* [What you should do]:
From the data below, retype exactly the lines starting with the one that contains "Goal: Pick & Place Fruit" and ending with the one that contains "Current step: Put", both included.
** Opening Material for the task block **
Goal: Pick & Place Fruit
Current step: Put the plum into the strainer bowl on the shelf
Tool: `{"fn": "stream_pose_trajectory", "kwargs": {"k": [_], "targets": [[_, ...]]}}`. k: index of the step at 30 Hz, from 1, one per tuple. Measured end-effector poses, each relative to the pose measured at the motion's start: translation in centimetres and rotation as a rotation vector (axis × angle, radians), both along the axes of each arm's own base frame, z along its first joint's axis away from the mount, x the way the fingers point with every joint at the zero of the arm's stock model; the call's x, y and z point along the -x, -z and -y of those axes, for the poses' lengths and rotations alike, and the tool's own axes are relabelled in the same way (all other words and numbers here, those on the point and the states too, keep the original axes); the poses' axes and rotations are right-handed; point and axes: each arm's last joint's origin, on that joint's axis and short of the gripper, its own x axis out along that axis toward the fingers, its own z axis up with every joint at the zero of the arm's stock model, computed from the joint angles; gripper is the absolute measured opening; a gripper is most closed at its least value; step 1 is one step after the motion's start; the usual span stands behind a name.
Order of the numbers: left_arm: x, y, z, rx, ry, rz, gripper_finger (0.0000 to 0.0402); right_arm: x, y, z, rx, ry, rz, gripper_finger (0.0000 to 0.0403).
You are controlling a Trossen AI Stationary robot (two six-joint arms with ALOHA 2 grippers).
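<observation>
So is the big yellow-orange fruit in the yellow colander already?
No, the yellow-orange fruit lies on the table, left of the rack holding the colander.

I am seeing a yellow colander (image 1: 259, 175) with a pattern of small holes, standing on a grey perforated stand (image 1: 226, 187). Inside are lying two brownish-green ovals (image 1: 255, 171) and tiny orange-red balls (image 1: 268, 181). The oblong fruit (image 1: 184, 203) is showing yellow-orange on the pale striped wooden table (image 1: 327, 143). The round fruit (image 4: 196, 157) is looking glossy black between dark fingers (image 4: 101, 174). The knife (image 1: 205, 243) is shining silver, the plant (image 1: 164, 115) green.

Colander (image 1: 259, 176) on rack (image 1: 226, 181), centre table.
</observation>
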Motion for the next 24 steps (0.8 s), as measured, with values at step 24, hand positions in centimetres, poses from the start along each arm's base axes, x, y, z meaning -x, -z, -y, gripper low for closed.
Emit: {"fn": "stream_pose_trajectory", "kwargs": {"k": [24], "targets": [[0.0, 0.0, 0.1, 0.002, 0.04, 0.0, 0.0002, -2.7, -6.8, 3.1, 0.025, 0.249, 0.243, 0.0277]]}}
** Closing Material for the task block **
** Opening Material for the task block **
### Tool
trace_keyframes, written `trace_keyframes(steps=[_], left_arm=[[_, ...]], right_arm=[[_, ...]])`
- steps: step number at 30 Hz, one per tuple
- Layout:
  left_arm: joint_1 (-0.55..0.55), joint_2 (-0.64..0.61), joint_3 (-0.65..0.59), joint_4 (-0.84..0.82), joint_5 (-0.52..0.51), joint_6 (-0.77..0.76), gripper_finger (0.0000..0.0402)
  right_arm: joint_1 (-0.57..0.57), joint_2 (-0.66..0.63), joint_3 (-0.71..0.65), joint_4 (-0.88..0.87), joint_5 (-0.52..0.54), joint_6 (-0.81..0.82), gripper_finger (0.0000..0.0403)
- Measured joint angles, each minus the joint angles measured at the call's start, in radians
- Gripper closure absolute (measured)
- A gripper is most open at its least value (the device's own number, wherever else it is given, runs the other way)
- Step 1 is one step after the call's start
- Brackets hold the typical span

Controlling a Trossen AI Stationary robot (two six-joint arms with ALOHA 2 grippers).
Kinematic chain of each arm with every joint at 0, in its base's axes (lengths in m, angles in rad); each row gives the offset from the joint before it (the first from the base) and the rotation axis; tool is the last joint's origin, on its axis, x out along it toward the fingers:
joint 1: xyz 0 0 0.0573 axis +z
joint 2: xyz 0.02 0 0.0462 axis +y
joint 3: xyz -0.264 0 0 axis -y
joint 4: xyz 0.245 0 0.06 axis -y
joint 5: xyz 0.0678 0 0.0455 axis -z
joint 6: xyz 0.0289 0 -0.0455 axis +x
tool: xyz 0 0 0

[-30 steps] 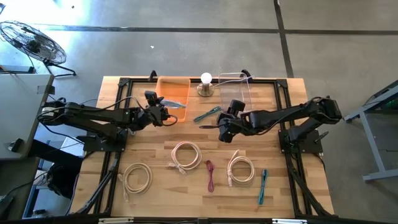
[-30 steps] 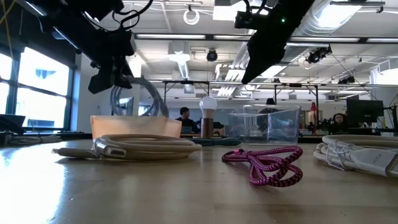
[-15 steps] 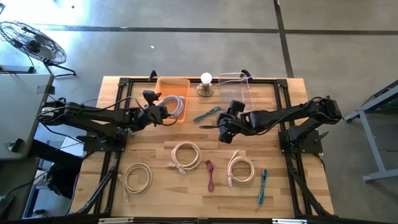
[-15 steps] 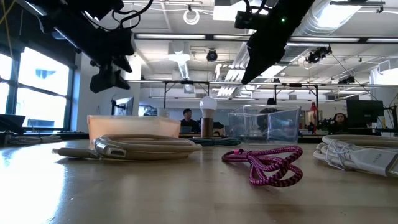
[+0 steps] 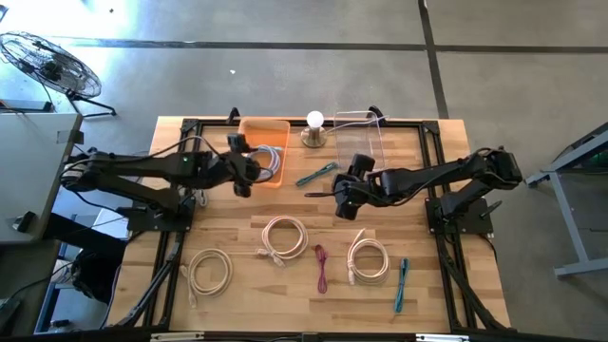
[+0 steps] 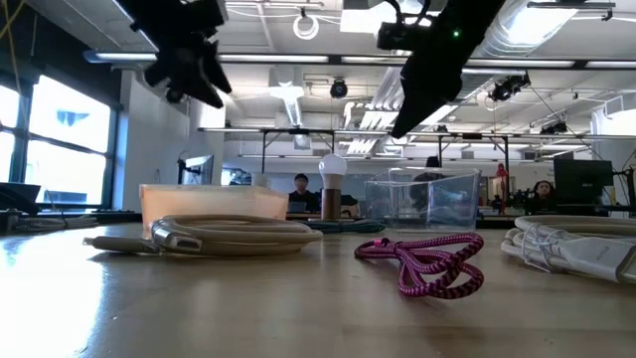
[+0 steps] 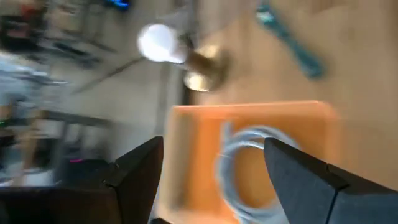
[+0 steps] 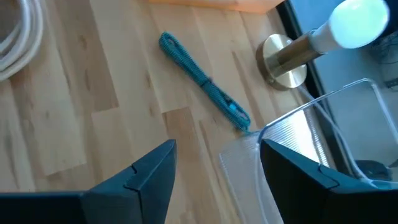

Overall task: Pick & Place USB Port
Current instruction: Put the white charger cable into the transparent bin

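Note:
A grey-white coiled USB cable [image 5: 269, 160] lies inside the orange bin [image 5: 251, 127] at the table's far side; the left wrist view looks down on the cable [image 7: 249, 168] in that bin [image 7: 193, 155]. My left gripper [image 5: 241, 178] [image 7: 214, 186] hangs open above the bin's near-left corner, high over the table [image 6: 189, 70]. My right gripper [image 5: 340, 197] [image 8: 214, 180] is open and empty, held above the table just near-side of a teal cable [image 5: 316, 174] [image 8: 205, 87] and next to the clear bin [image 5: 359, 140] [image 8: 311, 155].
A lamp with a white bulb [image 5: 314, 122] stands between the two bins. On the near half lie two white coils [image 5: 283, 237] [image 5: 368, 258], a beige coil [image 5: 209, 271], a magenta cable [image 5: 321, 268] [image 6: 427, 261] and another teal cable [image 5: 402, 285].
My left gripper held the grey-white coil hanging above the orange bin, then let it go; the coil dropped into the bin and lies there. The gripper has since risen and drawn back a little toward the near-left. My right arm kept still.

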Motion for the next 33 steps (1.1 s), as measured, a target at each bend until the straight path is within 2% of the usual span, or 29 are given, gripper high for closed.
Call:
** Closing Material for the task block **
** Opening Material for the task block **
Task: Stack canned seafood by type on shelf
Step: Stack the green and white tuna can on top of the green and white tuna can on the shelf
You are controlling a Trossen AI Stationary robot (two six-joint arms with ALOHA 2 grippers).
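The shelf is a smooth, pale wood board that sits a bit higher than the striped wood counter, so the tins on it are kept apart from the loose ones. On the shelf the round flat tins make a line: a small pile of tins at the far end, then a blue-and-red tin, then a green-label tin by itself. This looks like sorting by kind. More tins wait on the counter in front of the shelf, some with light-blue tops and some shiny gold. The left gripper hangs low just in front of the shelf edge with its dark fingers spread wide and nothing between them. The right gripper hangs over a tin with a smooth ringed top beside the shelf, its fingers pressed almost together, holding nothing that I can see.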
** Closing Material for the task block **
* [Answer box]:
Goal: Pick & Place Fruit
Current step: Put the plum into the strainer bowl on the shelf

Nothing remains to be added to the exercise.